In addition to conducting proactive risk assessments before the initial approval of a medication, these assessments should also be conducted prior to subsequent product modifications such as additions to a product line (e.g., adding an extended-release formulation) or making changes to a currently marketed product (e.g., new strength, new dosage form, new packaging configuration, new indication of use, new delivery system) or prior to a revision made to address a known problem or error. To make an effective design modification based on a known problem or error, it is essential that a root cause analysis (RCA) be conducted to understand the causes (i.e., the how and why) of the problem or error. RCA, although retrospective, is another tool that the CDER medication error staff use when evaluating postmarking problems or errors and when evaluating proposed remedies for those problems or errors. The knowledge gained from the evaluation of the RCA of a known postmarketing error can be applied to the premarket safety assessments of other products. FDA recommends that industry also conduct an RCA in the design process. Understanding how and why errors occur is an essential piece in any proactive risk assessment.
For drug-device combinations there are additional considerations that should be evaluated before approval. We refer you to the following guidances that describe risk management relating to medical devices and premarket design when developing a drug-device combination product.

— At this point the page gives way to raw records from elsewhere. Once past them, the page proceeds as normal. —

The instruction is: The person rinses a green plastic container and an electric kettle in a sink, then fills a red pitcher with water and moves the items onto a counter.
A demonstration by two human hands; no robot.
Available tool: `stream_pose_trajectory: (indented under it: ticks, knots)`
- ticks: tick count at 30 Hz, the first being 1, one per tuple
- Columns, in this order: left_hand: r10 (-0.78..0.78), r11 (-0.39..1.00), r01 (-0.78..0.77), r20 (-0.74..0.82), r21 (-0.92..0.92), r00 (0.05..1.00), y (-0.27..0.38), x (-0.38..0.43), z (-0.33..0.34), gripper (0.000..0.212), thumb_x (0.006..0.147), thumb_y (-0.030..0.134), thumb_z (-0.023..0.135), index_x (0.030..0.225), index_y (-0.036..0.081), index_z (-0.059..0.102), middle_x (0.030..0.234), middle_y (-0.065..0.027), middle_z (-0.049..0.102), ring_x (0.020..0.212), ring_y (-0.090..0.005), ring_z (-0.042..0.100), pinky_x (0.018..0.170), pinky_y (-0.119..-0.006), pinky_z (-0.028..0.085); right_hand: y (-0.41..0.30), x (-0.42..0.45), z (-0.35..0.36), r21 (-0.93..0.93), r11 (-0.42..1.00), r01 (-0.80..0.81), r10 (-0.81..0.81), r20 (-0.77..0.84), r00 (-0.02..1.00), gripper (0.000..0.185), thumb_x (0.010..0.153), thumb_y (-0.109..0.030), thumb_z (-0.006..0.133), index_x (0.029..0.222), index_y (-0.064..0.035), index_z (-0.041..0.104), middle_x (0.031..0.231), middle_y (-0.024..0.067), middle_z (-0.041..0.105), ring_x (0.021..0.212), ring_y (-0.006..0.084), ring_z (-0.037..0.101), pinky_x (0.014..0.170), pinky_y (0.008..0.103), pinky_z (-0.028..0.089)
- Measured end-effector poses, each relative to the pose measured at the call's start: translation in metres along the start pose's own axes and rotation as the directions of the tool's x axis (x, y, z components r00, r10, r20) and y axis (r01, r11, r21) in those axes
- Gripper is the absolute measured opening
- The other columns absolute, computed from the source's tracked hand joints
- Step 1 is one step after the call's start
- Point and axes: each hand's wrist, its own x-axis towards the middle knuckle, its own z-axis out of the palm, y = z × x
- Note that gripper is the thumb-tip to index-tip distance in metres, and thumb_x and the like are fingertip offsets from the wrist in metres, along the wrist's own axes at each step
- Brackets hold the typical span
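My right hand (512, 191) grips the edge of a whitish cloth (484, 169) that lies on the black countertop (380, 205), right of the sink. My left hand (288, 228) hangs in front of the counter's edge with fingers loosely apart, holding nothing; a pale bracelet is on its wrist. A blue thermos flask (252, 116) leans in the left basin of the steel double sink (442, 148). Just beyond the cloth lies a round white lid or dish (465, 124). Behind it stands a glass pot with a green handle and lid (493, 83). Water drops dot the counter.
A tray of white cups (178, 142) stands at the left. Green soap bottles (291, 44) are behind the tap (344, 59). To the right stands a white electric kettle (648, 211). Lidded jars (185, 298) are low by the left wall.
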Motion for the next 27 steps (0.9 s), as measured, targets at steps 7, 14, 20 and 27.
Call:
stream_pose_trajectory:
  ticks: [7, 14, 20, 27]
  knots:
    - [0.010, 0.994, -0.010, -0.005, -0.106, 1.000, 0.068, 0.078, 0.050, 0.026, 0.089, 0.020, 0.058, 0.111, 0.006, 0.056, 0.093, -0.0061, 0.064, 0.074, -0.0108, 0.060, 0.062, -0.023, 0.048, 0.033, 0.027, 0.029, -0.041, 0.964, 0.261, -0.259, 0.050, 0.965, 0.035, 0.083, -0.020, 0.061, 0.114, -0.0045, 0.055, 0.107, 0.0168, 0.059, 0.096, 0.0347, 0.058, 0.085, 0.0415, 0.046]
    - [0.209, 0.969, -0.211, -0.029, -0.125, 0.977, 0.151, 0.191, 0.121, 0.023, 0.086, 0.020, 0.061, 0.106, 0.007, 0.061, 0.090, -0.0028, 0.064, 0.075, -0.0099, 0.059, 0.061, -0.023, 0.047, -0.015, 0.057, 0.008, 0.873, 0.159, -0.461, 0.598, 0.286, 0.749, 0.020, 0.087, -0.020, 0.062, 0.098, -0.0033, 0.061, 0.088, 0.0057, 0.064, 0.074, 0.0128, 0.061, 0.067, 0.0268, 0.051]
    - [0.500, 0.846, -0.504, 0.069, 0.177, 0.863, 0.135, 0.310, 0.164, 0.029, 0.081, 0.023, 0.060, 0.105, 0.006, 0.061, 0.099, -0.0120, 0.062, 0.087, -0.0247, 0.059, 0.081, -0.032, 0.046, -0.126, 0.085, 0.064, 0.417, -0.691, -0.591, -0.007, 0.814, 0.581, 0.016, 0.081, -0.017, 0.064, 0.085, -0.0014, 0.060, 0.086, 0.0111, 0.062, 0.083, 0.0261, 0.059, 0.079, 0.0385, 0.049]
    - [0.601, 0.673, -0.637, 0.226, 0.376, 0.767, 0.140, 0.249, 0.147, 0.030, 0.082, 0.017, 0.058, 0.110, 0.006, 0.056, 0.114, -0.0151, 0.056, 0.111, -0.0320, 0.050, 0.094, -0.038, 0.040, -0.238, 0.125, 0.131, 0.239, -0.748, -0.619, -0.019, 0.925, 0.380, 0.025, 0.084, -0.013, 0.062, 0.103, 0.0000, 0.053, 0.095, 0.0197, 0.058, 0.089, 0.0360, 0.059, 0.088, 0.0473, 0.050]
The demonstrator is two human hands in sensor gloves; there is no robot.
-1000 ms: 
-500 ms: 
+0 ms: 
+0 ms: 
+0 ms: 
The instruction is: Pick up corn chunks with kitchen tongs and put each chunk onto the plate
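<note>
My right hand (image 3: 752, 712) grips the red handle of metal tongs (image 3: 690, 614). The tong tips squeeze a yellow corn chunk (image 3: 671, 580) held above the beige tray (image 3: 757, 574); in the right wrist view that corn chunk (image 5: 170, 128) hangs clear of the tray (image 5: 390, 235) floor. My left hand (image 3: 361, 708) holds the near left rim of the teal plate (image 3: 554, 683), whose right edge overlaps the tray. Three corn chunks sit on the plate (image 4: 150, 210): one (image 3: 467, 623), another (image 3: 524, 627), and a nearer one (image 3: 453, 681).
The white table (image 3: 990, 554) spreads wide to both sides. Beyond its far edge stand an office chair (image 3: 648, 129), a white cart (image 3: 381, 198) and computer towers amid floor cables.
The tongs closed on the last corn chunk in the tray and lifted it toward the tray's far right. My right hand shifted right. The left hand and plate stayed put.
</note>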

- ANSI/AAMI/ISO 14971:2007, Medical devices – Application of risk management to medical devices, provides guidance on the risk management process. It identifies the two components of risk as being (1) the probability of occurrence of harm and (2) the severity of the potential consequences of that harm. The standard also identifies six steps in the risk management process: (1) risk analysis, (2) risk evaluation (these two steps constitute risk assessment), (3) risk control, (4) evaluation of overall residual risk acceptability, (5) risk management report, and (6) production and postproduction information.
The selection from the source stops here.